Special, it must be said, was not exactly fun—at least not for everyone. “I went to one of the soirees,” recounted David Zwirner, “and contrary to the idea that it was a great party, for me it was quite the opposite. It was extremely self-conscious and awkward.” Ronnie Sassoon, art fan and wife of hairdressing legend Vidal, concurred: “A lot of it was about control,” she explained. It was “sort of like a cocktail party,” but “nobody was totally relaxed because there was sort of this: ‘OK, what are we supposed to do now? Where are we going next?’ And then he was kinda flitting around, and he was wearing all white. He looked like Mr. Clean.” In Sassoon’s view, Jason was “purposely trying to create this chaos . . . purposely not inviting the same people from the same groups.” Indeed, by putting his guests in performative duress, Rhoades not only elicited off-kilter behavior, he ratcheted up the level of attention so even predictable social responses came back as uncanny. But Rhoades’s “distancing” techniques had quite the opposite effect on other guests: LA art patron (and friend of Alex’s mom) Rosette Delug was decidedly less circumspect. She not only tied a scrap of vintage T-shirt to the macramé hanging that spools up the wall to accommodate each evening’s handiwork (macramé is a “Pussy Word lubricant”), she helped get the harvest rolling when she piped up, in her native Turkish, with the Pussy Word am. That same night, Royal Trux’s front woman Jennifer Herrema showed up “super wasted” and proceeded to tackle her hosts to the floor. (Jason loved it, though, as one guest recalled, Alex’s cousin Ezra—Ezra Woods—on whom more later, eventually had to escort her to the door in deference to the not-quite-ready-for-mosh-pit assembly.)
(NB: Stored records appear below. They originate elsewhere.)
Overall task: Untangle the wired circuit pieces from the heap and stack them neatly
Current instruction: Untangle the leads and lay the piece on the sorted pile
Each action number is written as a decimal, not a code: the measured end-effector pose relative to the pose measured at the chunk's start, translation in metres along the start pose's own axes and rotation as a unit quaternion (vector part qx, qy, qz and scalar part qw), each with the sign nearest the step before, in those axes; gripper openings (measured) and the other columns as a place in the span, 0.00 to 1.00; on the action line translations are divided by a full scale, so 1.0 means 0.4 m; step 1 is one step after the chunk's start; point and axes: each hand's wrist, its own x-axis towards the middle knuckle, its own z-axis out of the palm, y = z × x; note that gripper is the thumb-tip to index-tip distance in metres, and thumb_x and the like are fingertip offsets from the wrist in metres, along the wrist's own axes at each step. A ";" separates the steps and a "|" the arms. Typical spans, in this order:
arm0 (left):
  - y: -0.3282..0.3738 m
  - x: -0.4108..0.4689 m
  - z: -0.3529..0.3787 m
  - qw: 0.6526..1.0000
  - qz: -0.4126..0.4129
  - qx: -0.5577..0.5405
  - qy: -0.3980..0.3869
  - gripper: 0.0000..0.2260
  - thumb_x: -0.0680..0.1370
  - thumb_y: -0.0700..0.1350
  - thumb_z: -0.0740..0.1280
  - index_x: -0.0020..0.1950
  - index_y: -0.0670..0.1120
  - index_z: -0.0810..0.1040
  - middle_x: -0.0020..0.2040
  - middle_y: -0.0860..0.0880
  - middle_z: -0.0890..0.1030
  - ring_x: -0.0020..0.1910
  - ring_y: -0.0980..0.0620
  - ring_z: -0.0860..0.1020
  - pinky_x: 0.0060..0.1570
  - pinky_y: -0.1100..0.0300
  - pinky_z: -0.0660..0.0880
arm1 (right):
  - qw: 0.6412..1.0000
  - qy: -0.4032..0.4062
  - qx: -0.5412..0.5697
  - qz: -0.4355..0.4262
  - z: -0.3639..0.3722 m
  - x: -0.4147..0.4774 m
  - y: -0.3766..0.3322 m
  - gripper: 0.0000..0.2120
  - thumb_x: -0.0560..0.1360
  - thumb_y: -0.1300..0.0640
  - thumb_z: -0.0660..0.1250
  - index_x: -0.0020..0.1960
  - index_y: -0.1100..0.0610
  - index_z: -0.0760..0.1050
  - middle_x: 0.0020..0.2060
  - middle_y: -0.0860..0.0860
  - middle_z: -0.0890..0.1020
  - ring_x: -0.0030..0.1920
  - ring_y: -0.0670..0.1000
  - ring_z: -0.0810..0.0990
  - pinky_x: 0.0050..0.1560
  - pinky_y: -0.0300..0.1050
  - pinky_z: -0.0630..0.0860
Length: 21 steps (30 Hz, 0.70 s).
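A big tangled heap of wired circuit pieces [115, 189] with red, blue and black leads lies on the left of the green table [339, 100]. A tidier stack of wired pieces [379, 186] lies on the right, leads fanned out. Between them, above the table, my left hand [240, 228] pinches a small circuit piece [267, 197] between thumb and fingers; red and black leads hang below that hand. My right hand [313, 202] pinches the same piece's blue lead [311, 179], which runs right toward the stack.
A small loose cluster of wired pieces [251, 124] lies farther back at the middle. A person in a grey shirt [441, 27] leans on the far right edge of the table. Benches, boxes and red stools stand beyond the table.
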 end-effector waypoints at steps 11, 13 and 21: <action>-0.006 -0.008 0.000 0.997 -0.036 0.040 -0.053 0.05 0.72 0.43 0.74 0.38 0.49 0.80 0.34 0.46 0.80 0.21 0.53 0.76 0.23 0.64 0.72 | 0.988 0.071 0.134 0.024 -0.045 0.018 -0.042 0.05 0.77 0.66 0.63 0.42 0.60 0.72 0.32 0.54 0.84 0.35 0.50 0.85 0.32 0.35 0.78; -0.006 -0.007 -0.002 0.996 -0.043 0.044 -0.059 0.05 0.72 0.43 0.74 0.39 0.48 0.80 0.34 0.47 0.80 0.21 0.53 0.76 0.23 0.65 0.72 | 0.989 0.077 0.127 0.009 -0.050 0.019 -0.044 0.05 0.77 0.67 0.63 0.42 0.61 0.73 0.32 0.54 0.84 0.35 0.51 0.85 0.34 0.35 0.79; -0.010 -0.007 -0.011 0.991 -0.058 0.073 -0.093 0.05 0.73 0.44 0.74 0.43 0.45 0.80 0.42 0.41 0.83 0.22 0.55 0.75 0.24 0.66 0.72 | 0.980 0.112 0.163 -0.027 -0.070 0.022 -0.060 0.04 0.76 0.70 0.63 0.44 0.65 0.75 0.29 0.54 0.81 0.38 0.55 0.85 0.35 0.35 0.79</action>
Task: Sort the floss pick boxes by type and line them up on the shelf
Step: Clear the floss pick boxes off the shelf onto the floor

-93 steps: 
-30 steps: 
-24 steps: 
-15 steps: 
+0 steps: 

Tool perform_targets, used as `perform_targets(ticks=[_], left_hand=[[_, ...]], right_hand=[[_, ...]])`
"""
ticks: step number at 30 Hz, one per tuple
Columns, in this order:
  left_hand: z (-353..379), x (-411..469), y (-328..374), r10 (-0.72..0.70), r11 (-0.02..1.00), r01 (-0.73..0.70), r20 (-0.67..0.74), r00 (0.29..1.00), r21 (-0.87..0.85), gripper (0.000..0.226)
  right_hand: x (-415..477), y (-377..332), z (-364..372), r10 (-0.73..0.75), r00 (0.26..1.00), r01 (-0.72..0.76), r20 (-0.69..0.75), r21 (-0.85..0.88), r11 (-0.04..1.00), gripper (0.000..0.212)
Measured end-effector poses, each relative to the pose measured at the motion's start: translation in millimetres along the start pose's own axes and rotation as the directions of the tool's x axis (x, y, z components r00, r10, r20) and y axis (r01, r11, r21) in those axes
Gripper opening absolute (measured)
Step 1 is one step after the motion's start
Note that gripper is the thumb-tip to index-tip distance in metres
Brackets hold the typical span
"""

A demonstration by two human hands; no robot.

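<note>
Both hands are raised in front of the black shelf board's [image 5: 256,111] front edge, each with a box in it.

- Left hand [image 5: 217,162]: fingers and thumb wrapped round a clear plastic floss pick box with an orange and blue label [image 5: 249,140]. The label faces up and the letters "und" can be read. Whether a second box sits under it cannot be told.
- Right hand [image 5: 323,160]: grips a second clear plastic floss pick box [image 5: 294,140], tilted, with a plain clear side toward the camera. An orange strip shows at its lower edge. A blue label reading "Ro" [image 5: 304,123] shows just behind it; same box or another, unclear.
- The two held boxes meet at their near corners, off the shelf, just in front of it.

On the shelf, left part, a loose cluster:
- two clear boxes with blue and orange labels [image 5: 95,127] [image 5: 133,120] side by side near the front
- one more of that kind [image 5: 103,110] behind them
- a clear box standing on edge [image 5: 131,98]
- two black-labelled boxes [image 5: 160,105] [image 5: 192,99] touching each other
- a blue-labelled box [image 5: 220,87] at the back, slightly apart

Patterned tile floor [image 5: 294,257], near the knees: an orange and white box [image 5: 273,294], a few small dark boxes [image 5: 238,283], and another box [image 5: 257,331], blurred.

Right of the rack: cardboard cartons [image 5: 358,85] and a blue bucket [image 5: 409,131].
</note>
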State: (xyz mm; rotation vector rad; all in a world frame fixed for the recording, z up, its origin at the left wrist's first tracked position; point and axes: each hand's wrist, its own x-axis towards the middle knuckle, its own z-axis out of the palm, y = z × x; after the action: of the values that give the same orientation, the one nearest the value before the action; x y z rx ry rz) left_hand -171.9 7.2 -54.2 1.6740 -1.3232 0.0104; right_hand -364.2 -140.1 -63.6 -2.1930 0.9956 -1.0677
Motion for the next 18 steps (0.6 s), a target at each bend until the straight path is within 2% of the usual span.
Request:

Parties, if we own that they are more than merely occasions to celebrate one’s place in the pecking order, can be seen to formalize a rage to squeeze some real life from the rind of routine—to live, if only for a few fleeting hours, in the here and the now. In this respect, parties have as much in common with art as they do with life. Andy Warhol, who was simultaneously timid and horny for, well, everything, took parties very seriously. If his famous fetes for Leos, say, or the “50 most beautiful people” may be seen to distill the bullying side of the communal impulse, the Pop artist’s fear of missing the moment, his simultaneous drive to carnival and his need to “get it all down”—to photograph it, to write it up (Andy, after all, embroidered the morning-after recap call into an art form in his diaries and his personal gossip rag, Interview)—bespeaks a melancholic streak that is next of kin to the impulse to art in general. Rhoades, it seems to me, clearly shared this lust to mix it up—but also the need to push all experience back through the processor of art. It would go some distance in explaining not only his will to party, but his decision to get down in the context of a giant sculpture.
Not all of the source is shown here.